Desde hace años, la instalación es el formato más extendido en el arte contemporáneo, por mucho que se haya insistido en el retorno de la pintura, que ha dejado de ocupar el lugar que tuvo en el momento álgido de la modernidad a mediados del siglo XX. Al ser multimedia, la instalación conlleva la ruptura de la sumisión moderna a las disciplinas artísticas. Es causa de la gran apertura del arte actual, pero también síntoma de una de sus debilidades: su absorción por la lógica del espectáculo. Así, un autor muy crítico con su propio tiempo, Marcel Broodthaers, decidió prescindir de este término y calificó de «decorados» a sus últimos trabajos, en los que cohabitaba un conjunto heterogéneo de objetos y medios. Otros artistas como James Coleman o Zoe Leonard han optado por utilizar el cinematógrafo y técnicas que en apariencia son obsoletas (la proyección de diapositivas o la fotografía analógica) con el fin de situarse a contracorriente de una sociedad hipertecnificada, que busca sustentar su felicidad en la posesión del último gadget electrónico.

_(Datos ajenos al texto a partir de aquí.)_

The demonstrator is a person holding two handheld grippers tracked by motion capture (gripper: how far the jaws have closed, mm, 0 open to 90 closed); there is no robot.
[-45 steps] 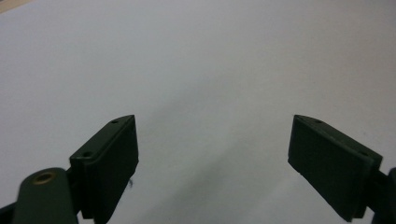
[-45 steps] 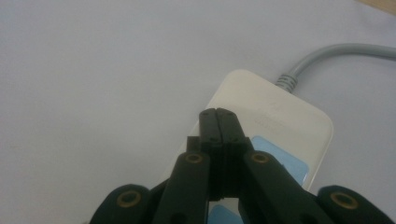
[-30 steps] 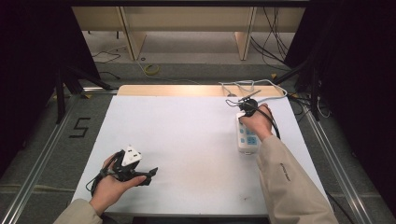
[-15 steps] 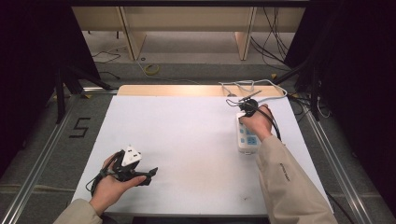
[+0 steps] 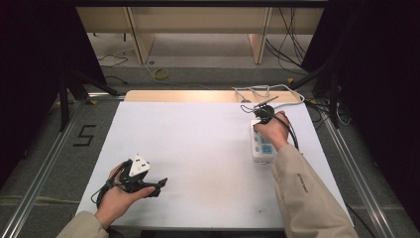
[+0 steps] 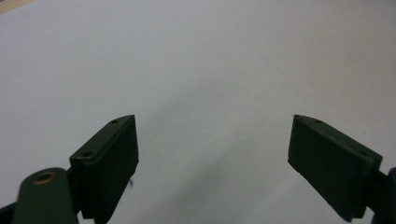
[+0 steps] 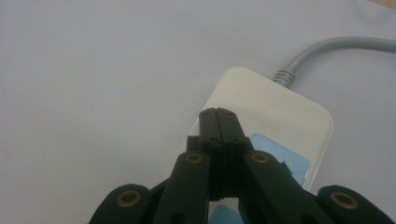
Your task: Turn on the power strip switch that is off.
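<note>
A white power strip (image 5: 262, 147) with blue sockets lies near the table's right side, its grey cable (image 5: 262, 92) running off toward the back edge. My right gripper (image 5: 258, 123) hovers over the strip's far end with its jaws pressed together and nothing between them. In the right gripper view the shut tips (image 7: 218, 113) sit just above the strip's white casing (image 7: 275, 109), close to a blue socket (image 7: 286, 161) and the cable's entry (image 7: 285, 77). At the near left my left gripper (image 5: 159, 184) rests low over the white tabletop, open and pointing right. Its jaws (image 6: 212, 122) stand wide apart over bare surface.
The white table top (image 5: 198, 144) has a wooden strip (image 5: 183, 96) along its back edge. Loose white cable (image 5: 270, 90) coils at the back right corner. Metal rails (image 5: 44, 168) run along the floor on both sides, with a "5" mark (image 5: 85, 135) at the left.
</note>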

Las instalaciones son, por definición, abiertas. Las completa el espectador. Este las recorre, escoge fijarse en un aspecto u otro y permanecer más o menos tiempo delante de un determinado vídeo, imagen o texto, cuya lectura es con frecuencia incompleta. Si en la modernidad el énfasis residía en el autor, ahora recae en el espectador. No nos sorprende, pues, que el arte tienda hoy hacia lo participativo y procesual, con un importante componente performativo y teatral. La forma ha dejado de ser un atributo exclusivo de la pintura o la escultura para convertirse a menudo en un «comportamiento» o en una relación que fluctúa de un medio a otro. Dora García, por ejemplo, ha explorado ampliamente esta faceta en diversas piezas, como en Klau Mich , en las que analiza cómo se construyen los relatos y los mecanismos a través de los cuales la institución ejerce su autoridad. Su carácter teatral es decisivo, alterando la jerarquía establecida entre la audiencia y el artista, que se convierte en algo parecido a un director de escena.